We live in continuous time $t$ and something terrible is happening at a poisson rate of $r(t)$.
How can I compute the length $T$ such that with a probability of $P$ (for example, 0.99), at least one terrible thing has happened?
I know that for a constant rate $r(t) = \bar r$, the expected value is $1/\bar r$. How can I go on?
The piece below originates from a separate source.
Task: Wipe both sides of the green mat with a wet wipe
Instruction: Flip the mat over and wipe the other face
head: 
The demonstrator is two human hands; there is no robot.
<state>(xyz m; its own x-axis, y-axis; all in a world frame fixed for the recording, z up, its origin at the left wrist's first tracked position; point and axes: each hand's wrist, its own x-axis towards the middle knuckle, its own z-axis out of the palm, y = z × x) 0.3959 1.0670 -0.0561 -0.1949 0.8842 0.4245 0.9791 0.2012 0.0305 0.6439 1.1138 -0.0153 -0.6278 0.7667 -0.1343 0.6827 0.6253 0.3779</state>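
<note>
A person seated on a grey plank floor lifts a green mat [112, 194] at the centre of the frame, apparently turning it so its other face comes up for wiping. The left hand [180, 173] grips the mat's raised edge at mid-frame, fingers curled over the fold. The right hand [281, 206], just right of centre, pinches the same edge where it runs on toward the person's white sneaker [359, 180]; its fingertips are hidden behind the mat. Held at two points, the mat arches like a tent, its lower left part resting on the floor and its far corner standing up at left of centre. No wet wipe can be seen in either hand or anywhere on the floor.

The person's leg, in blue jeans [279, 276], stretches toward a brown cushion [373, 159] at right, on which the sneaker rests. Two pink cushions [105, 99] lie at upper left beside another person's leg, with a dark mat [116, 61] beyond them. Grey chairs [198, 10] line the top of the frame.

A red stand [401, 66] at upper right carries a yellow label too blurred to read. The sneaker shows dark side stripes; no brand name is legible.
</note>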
I assume that $r(t)$ is continuous.
The idea is that, this Poisson process with time-varying parameter $r(t)$, as the limit of Bernoulli trial with time-varying probability of success, is memoryless:
For a generic finite partition $\mathscr{P}$ of $[0, T]$ as $\{[0,t_1),[t_1,t_2),[t_2,t_3) \ldots,[t_{n-1},T]\}$, let the $n$th cell following a Poisson distribution with a fixed parameter $r(t_n)$, so $$P_{\mathscr{P}} = 1 - \underbrace{e^{\sum_{k=1}^n-r(t_k)(t_k-t_{k-1})}}_{\text{Probability of no accidents}}$$. So $P = 1 - e^{-\int_0^Tr(t)dt}$. Notice that the Riemann integral $\int_0^Tr(t)dt$ is the limit of a net indexed by the set of all finite partitions of $[0,T]$ with vanishing maximal length of cell with respect to number of cells. $f(x)=1-e^{-x}$ is continuous, so this limit preserves.